• [BRIEF]: Copy out each line below in which the string "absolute" appears.

_ _ _ _

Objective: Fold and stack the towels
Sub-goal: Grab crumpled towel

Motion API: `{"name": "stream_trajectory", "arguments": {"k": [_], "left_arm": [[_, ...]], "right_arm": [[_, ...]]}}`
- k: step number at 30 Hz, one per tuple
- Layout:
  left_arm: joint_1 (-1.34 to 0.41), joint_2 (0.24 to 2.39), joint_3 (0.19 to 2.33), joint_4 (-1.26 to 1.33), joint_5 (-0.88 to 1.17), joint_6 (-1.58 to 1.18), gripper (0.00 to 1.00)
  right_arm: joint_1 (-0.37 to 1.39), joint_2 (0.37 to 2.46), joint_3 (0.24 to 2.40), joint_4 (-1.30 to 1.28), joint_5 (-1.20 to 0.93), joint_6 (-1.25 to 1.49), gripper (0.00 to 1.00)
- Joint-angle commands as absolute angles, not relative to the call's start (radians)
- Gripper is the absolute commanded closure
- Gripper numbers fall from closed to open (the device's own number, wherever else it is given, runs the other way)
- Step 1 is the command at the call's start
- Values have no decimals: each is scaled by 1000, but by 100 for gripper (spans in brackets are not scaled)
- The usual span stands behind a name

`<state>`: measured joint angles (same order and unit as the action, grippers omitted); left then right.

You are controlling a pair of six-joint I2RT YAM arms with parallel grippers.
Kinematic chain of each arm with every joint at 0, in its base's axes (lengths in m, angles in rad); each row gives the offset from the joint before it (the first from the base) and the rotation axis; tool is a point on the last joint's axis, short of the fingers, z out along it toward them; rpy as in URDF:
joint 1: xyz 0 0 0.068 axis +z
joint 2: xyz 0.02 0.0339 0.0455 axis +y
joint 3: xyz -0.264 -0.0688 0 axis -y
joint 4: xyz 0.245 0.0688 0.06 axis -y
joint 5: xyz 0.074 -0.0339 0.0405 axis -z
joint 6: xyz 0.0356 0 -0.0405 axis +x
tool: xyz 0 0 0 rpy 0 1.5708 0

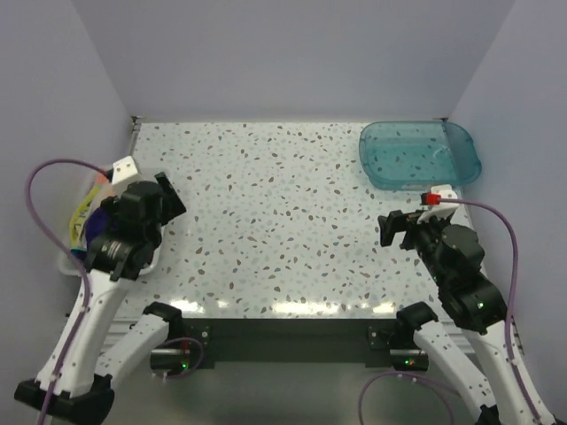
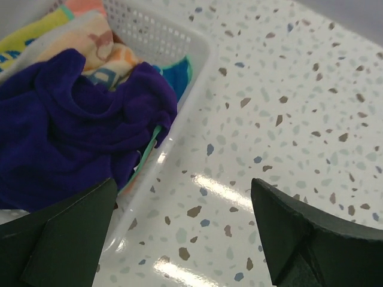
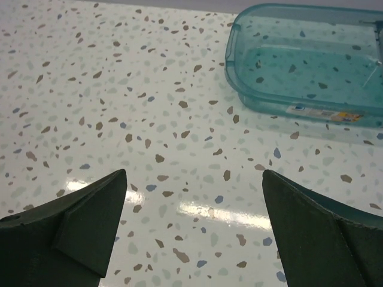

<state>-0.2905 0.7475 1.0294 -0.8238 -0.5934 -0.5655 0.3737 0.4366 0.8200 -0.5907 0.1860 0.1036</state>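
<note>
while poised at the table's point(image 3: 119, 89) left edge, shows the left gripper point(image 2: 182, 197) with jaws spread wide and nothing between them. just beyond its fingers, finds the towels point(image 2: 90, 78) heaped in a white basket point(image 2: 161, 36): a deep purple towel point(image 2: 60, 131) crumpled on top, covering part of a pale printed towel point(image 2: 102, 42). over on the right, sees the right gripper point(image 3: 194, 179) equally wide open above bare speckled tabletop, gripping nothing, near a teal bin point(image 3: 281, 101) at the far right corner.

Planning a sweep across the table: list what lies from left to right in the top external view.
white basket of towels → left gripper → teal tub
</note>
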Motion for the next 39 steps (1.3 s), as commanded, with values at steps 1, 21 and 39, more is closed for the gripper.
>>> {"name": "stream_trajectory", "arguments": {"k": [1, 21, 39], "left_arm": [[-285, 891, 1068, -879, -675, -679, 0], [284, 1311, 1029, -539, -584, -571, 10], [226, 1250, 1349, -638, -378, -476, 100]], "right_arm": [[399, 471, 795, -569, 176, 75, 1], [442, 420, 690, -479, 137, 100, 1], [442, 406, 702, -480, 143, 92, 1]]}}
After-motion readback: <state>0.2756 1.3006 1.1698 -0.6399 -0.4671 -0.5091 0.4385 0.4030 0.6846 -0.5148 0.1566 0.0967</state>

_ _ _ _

• [SOLUTION TO THE PROBLEM]:
- Joint-angle commands as absolute angles, not relative to the call's start (radians)
- Gripper is the absolute commanded closure

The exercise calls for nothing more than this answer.